System Management
I'm sorry, but you haven't provided any text for me to translate. Could you please provide the text you would like me to translate into naturalistic English?
This page is used to record commonly used operations for server management.
User Management¶
Create a user
Delete a user (including their home directory)
Change the password for a user
Group Management¶
Create a group
Delete a group
Add a user to a group
Remove a user from a group
View the users in a group
View all groups a user belongs to
Permission Management¶
The basic idea of permission management in Linux servers is to define the permissions for each path separately for the user (Owner), group (Group), and other users (Other). The permissions include Read, Write, and Execute.
Basic Permission Management¶
Change the owner of a file
The -R parameter indicates that the operation should be performed on all files in the directory. If not specified, it will only apply to the file itself.
Change the group of a file
Change both the owner and group of a file
Set permissions for all files in a directory
The permission code is a three-digit number:
- The first digit represents the permissions for the owner of the file.
- The second digit represents the permissions for the group of the file.
- The third digit represents the permissions for other users.
Each digit is the sum of three binary numbers:
- Read: 4
- Write: 2
- Execute: 1
Here are a few examples to explain this system:
- The file can be read and written by all users, but not executed:
mode=666 - The owner of the file can read, write, and execute, the group can read, and others are not allowed any operations:
mode=740 - The owner of the file can read, write, and execute, and all others can read and execute:
mode=755
Setting Default Permissions for New Files in a Directory¶
Set permission inheritance
Set default permissions
The -d flag indicates default permissions, -m indicates modification, u indicates user, g indicates group, and o indicates other users. rwx represents read, write, and execute permissions.

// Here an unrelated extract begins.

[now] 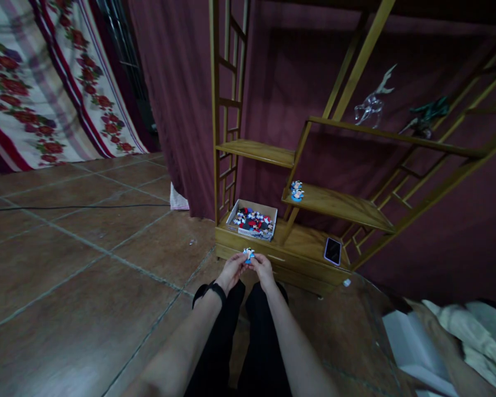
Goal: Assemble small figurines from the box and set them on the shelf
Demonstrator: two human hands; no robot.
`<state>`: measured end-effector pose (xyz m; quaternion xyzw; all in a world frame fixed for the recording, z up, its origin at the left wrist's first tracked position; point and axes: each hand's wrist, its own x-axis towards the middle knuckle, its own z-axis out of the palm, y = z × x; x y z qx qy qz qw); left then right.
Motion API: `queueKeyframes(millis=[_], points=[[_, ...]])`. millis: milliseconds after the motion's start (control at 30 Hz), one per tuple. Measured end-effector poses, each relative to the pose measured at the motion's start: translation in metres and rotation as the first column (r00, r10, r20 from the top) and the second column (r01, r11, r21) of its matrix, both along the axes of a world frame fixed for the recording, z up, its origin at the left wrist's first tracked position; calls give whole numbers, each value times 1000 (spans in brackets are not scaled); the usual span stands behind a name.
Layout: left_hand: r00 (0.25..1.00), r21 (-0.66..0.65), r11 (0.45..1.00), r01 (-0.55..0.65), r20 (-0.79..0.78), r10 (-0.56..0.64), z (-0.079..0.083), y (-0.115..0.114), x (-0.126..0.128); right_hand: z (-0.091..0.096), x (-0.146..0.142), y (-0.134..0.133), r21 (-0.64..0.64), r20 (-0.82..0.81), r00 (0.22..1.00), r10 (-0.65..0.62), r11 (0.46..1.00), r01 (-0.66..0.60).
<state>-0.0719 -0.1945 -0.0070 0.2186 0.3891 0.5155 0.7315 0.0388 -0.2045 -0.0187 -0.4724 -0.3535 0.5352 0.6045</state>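
Note:
Between my two hands is a small blue-and-white figurine point(248, 255), held upright above my knees. My left hand point(233, 269) grips it from the left side, and my right hand point(262, 267) pinches it from the right. Just beyond my hands, an open box point(232, 220) full of small red, black and white figurines rests on the low cabinet point(300, 242). Similar blue-and-white figurines point(297, 191) stand at the left end of a raised shelf point(339, 205). The held figurine's finer details are too small to make out.
A phone or tablet point(333, 251) lies on the cabinet's right side. Higher up, a clear deer ornament point(370, 108) and a dark green ornament point(427, 116) stand on a shelf. A black cable point(78, 208) crosses the floor. White boxes point(415, 344) sit at lower right.

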Motion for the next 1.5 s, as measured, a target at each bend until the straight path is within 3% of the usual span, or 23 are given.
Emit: queueKeyframes(millis=[667, 800, 1000, 1500], points=[[976, 115, 988, -106, -178, 126, -5, 2, 10, 1, 0, 0, 4, 34, 999, 28, 1000, -28], [980, 113, 986, -126, -142, 142, -4, 1, 10, 3, 0, -2, 11, 53, 998, 26, 1000, -27], [997, 49, 997, -57, -49, 59, -2, 2, 4, 3, 2, 0, 0, 39, 999, 15, 1000, -15], [998, 36, 998, -57, -14, 57, -12, 6, 0, -4, 6, 4, -34, -27, 1000, 10, 999, -11]])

This command sets the default permissions for new files in the directory. g::rwx means that the new files will have the same group as the parent directory and that group will have all three permissions.
View permission settings
Storage Management¶
Check folder size
Cache Management¶
Add a Swap partition
sudo fallocate -l 64G /swap.new
sudo chmod 600 /swap.new
sudo mkswap /swap.new
sudo swapon /swap.new
sudo vim /etc/fstab # Add the line "/swap.new none swap defaults 0 0"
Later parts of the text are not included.